Suspected Russian hack extends far beyond SolarWinds software
Investigators say they have found concrete evidence that almost one third of the attack victims had no direct connection to SolarWinds software. The incident demonstrated how attackers could leapfrog from one cloud-computing account to another by taking advantage of little-known idiosyncrasies in the ways that software authenticates itself on the Microsoft service. Brandon Wales, acting director of the Cybersecurity and Infrastructure Security Agency, said in an interview that some victims were compromised before SolarWinds deployed the corrupted Orion software about a year ago. He stated the attackers “gained access to their targets in a variety of ways…it is absolutely correct that this campaign should not be thought of as the SolarWinds campaign.”
Russian hack brings changes and uncertainty to US court system
In the story that never ends, the US court system is reeling from the prospect that its electronic case files may join those of scores of other federal agencies and private companies that may have been hacked through this same Russian attack, uncovering sealed documents, including trade secrets, espionage targets, whistleblower reports and arrest warrants.
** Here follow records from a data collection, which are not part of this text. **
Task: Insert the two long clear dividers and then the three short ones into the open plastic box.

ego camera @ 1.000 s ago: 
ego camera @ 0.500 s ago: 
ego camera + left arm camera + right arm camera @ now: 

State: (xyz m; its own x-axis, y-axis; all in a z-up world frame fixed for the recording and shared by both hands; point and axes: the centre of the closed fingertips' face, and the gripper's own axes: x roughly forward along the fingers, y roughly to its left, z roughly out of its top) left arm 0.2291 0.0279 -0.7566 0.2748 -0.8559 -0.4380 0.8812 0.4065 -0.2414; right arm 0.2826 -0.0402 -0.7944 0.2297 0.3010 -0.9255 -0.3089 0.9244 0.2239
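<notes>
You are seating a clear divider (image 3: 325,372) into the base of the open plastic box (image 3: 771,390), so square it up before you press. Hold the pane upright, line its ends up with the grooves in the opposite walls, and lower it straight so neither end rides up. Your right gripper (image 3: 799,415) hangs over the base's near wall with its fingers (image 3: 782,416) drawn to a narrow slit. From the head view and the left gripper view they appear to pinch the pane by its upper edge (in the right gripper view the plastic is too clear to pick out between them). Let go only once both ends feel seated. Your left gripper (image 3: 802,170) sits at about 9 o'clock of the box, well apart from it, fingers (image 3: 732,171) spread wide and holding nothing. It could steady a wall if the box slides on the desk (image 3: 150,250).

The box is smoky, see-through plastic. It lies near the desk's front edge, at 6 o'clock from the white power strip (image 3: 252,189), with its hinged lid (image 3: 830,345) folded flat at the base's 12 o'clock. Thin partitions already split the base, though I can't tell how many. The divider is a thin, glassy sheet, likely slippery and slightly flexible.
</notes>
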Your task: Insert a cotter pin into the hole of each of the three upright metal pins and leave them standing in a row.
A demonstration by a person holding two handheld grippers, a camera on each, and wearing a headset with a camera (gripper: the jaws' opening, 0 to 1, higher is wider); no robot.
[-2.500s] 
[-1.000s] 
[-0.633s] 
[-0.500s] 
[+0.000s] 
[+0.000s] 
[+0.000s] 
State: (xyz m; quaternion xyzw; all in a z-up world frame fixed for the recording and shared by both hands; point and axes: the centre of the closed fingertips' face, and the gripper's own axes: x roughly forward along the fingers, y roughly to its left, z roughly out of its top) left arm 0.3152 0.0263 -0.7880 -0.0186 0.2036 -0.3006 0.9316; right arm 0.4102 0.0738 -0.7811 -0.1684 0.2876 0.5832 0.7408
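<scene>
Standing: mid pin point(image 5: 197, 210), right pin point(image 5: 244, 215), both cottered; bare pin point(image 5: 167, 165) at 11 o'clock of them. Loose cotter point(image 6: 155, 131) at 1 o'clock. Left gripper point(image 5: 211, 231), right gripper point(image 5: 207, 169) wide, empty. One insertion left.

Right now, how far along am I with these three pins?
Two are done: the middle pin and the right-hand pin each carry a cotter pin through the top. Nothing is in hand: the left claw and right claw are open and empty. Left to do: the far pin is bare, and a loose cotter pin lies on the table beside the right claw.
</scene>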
As a result, its new rules for filing sensitive documents are that they must be printed out and hand-delivered to the courthouse. The Administrative Office of U.S. Courts confirmed the court system breach on Jan. 6. Its full impact remains unknown.
Section 230 emerges as Robinhood’s shield from lawsuits
Robinhood, the online brokerage that raised the ire of amateur investors by restricting trading of GameStop during last week’s market frenzy, is already protected from pending class action lawsuits by its user agreement, but will also find protection in Section 230 of the Communications Decency Act, the same one that became the centerpiece of President Trump’s veto of the 2021 defense spending bill as well as debate over COVID-19 relief payments. Under the act, social media companies are generally not liable for user activity.
Microsoft 365 becomes haven for two new BEC innovations
Two new business email compromise (BEC) tactics have emerged, involving the manipulation of Microsoft 365 automated email responses to evade email security filters. The first sees scammers targeting victims by redirecting legitimate out-of-office (OOO) replies from an employee to them; and in the other, read receipts are being manipulated. Austin Merritt, cyber-threat intelligence analyst at Digital Shadows, told Threatpost “This is problematic for network defenders that already have traditional security solutions implemented because the phishing emails either trigger read receipt notifications or redirect to a separate recipient’s inbox, grabbing the attention of the intended victim.”
Thanks to our episode sponsor HID Global
Attackers use fake password expiration alerts to phish C-Suite executives
In a separate Office 365 story, security experts from Trend Micro have uncovered an ongoing phishing campaign spreading fake Office 365 password expiration reports to compromise email accounts of C-Suite executives. Emails attached with fake Office 365 password expiration reports prompts users to click on the “Keep Password” option if they want to continue using the same password. Once clicked, the option leads the user to the phishing page, which asks the user to enter login credentials. The campaign has been active since 2019, and ads selling account credentials of CEOs, CFOs, and other C-suite executives are already prevalent in multiple English- and Russian-speaking darknet forums.
Pro-Ocean emerges as a sophisticated cryptojacker
The cybercrime group Rocke is using a new piece of cryptojacking malware called Pro-Ocean to target vulnerable Apache ActiveMQ, Oracle WebLogic, and Redis installs. The malware is an evolution of a Monero cryptocurrency miner that was first spotted by Unit 42 researchers in 2019. Before installation, Pro-Ocean also attempts to remove other malware as well as any process that heavily uses the CPU. Analysis of the code revealed that it was specifically designed to target cloud applications, and among its targets there are Alibaba Cloud and Tencent Cloud.
Experts explain how to bypass recent improvement of China’s Great Firewall
Members of the Great Firewall Report group have analyzed the recent improvement implemented for China’s Great Firewall censorship system and revealed that it is possible to bypass it. The Chinese government had recently improved its surveillance system to detect and block the popular circumvention tools Shadowsocks and its variants. Shadowsocks, a free open-source encryption protocol project, leverages SOCKS5 proxies outside China to avoid government censorship. The experts have revealed that a more recent version of Shadowsocks (3.3.1) could still bypass the firewall.
Douglas Adams was right. The answer to life, the universe and everything is 42
In Douglas Adams’s much loved Hitchhikers Guide to the Galaxy novels, a deep learning computer determined the answer to life’s ultimate question as being 42, and now a recent academic paper published in Scientific and Academic Publishing and written by Jody Geiger of the Informativity Institute in Chicago, proves that the universe is indeed a product of the number 42, when measured in Planck Units. The paper describes the physical constants and laws of nature that are resolved from a simple geometry between two frames of reference that can be calculated to that value. Far from being a parody or novelty, the scientific paper, entitled Measurement Quantization Describes the Physical Constants, gives deep thought to the concept of measurement and is also noted for presenting a classical unification of gravity and electromagnetism.